As we have seen/established in D84108, the cut-off thresholds for Memory Dependence Analysis may need tuning.
In particular, currently they are:
- scan up to 100 instructions per block. IMO this may be a bit low. (rL179713, changed from 500)
- Scan up to 1000 (*sic*) blocks. That seems to be somewhat high.. (D16123)
- There is no cumulative limit on scanned instructions, so one query can end up scanning up to 100 instructions/block * 1k blocks = 100k instructions. Just as @nikic noted in https://reviews.llvm.org/D84108#2174113, that is indeed kinda just insane.

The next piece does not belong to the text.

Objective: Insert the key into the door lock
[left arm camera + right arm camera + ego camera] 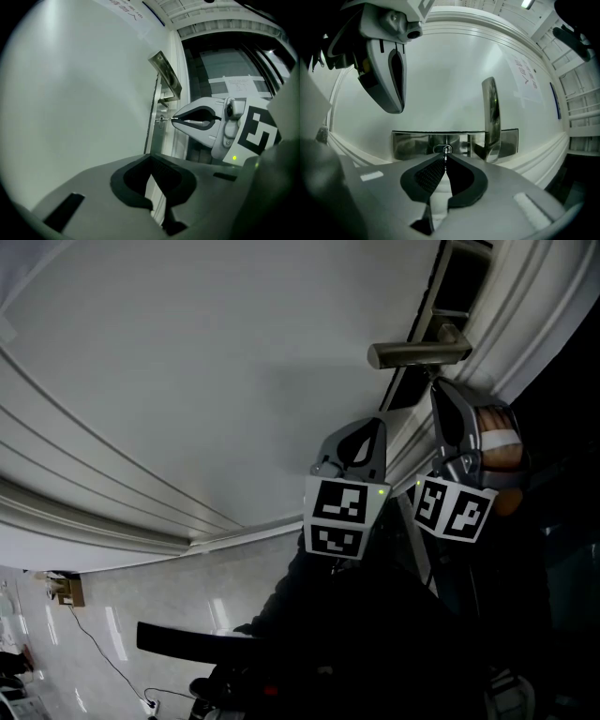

I've collected some numbers (with limits originally unset, on test-suite + RawSpeed + darktable),
what is the maximal value of a statistic for a single query per-TU:
Number of instructions scanned in block
50% 75% 80% 90% 91% 92% 93% 94% 95% 96% 97% 98% 99% 99.5% 99.9% 99.95% 100% 30.00 65.00 114.00 176.30 209.00 246.24 293.21 358.18 388.60 430.00 480.00 593.00 920.00 2077.23 6087.00 6222.00 6222.00
Proposed action: no change, keep it at 100, which is ~80'th percentile - the cut-off is actively helpful.
Number of blocks scanned
50% 75% 80% 90% 91% 92% 93% 94% 95% 96% 97% 98% 99% 99.5% 99.9% 99.95% 100% 10.0 39.0 55.0 61.0 67.0 77.0 88.0 94.0 104.0 125.0 145.0 179.0 278.0 355.5 670.5 1045.4 1908.0
The current limit is 1000, which is 99.95'th percentile,
i.e. we aren't really enforcing anything with it.
I propose to lower it to 99th percentile (250).
Instructions scanned total in a single query
50% 75% 80% 90% 91% 92% 93% 94% 95% 96% 97% 98% 99% 99.5% 99.9% 99.95% 100% 66.0 318.0 336.0 463.0 498.0 518.0 571.0 683.0 791.0 986.0 1321.0 2241.0 3872.0 4847.5 8744.3 8828.0 16250.0
I propose to go with 96'th-97'th percentile, and establish a new limit of 1000,
which is a reduction of 100 times from the current implicit limit,
and 25 times less than the new implied limit.
So IOW, we will now be willing to process 4x less blocks per query,
and 100x less instructions per query total.
This does help somewhat with the D84108's lencod context_ini compile-time regression.
That being said, these are rather arbitrary cut-off's, that happen to seem sane
on the code bases viewed, so inevitably there's some code somewhere that doesn't
fit within them, and it may therefore be penalized by lower thresholds.
But compile-time budget is finite, so we have to make some decisions, sometimes.
llvm-compile-time-tracker is unsurprisingly happy about this
http://llvm-compile-time-tracker.com/compare.php?from=b1210c059d1ef084ecd275ed0ffb8343ac3cdfad&to=e3c7a0b96f8800ab21e2d5a8be414e5f83fa1aed&stat=instructions
Geomeans: -O3 -0.17%, ReleaseLTO -0.5%..-1.0%,
I would suggest changing order of decrement and the check (as done in getSimplePointerDependencyFrom) to get more consistent behavior in case of zero default limit.